In a tweet posted at 2:43 a.m. on August 5, “The View” co-host Ana Navarro dinged the president for not having at that point publicly condemned white supremacy in the early wake of an El Paso, Texas shooting.

At ten o’clock that same day, Trump publicly condemned white supremacy. However, Navarro then decided to lambaste Trump for doing what she had demanded he do.

“I don’t give a d-mn what Trumps says in a scripted speech,” Navarro tweeted. “He’s already shown us who he is. He’s demonized immigrants, stoked fear, peddled racism his whole presidency and before that. Latinos were hunted down like vermin. Trump has contribute to this climate. Vote him OUT, coño!”

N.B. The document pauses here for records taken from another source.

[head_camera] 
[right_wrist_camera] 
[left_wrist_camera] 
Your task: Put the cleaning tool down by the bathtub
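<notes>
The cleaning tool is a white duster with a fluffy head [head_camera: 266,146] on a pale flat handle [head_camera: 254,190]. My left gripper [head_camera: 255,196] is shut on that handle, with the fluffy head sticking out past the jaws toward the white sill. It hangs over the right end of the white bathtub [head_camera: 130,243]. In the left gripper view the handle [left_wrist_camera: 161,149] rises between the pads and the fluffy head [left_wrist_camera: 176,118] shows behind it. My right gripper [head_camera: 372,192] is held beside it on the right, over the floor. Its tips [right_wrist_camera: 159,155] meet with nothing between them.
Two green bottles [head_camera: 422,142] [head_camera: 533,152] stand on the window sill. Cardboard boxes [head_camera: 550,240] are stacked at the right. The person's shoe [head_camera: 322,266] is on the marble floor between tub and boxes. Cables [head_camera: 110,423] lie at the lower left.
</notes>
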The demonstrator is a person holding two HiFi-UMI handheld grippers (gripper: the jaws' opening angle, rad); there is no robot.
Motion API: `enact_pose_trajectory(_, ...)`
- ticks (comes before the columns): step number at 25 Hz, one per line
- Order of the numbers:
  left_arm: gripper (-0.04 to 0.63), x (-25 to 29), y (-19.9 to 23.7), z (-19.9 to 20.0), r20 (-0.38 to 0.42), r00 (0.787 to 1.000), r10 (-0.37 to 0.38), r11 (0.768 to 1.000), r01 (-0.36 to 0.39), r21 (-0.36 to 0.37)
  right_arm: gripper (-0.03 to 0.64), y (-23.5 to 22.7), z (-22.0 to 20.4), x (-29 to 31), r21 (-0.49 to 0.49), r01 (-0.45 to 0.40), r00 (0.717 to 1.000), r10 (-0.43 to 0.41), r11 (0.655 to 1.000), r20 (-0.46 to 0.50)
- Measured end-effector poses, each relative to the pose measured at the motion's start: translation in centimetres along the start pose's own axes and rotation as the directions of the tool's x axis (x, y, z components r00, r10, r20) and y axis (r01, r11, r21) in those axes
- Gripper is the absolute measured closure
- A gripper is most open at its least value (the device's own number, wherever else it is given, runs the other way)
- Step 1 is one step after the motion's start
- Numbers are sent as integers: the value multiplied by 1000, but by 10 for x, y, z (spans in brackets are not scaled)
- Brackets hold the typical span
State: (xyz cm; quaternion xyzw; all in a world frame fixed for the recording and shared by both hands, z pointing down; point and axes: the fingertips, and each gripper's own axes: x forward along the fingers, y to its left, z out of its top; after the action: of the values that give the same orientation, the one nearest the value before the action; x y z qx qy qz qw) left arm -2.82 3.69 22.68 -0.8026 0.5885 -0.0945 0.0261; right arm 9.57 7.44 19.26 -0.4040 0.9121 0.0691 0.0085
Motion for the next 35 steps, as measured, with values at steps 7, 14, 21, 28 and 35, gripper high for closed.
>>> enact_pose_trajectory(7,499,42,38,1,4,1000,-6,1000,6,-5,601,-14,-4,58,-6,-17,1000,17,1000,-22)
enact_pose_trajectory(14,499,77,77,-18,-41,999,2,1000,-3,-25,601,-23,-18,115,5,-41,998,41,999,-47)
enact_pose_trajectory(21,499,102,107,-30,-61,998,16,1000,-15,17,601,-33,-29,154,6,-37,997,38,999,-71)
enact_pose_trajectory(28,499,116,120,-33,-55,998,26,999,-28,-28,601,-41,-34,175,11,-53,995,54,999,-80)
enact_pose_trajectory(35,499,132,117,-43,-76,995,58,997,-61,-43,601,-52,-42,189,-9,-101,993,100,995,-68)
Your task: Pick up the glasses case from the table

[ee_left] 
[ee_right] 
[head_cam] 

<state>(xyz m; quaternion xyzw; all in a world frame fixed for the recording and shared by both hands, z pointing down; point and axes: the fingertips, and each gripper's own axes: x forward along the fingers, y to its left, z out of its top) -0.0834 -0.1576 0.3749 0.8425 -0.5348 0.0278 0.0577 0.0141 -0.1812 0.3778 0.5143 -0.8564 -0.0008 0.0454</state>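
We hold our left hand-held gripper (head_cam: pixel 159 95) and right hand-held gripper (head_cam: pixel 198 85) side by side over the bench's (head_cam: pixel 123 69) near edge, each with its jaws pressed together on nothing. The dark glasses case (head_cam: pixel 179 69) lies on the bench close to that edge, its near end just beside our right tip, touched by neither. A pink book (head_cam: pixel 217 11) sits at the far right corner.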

When Trump says nothing, his words are insufficient and he’s a white supremacist. When Trump condemns white supremacy, his words are insufficient and he’s a still a white supremacist. Looks like he could say and do just about anything and still be called a racist by the left.

The New York Times employed a similar anti-Trump Catch-22 in a report today headlined, “Trump Condemns White Supremacy but Doesn’t Propose Gun Laws After Shootings.”

On Twitter, Ben Shapiro pointed out that The New York Times article that claims to be a news report is instead advocacy journalism that demands certain policy outcomes, all while ignoring what Trump actually said in his address.

The El Paso shooter reportedly wrote a manifesto about how he disliked races intermixing, and that he targeted the Texas border city because of the large influx of Mexican citizens there. Local and federal authorities have confirmed that there is so far no evidence of a political or racial motivation behind the Dayton shooter. In fact, he had tweeted to endorse Democrats Elizabeth Warren and Bernie Sanders.

Regardless, the media and social media coverage has overwhelmingly targeted Trump as to blame for these shootings. Both shooting were absolutely horrific, and using them to emphasize a political message instead of reporting the facts only proves that the media has an openly partisan agenda.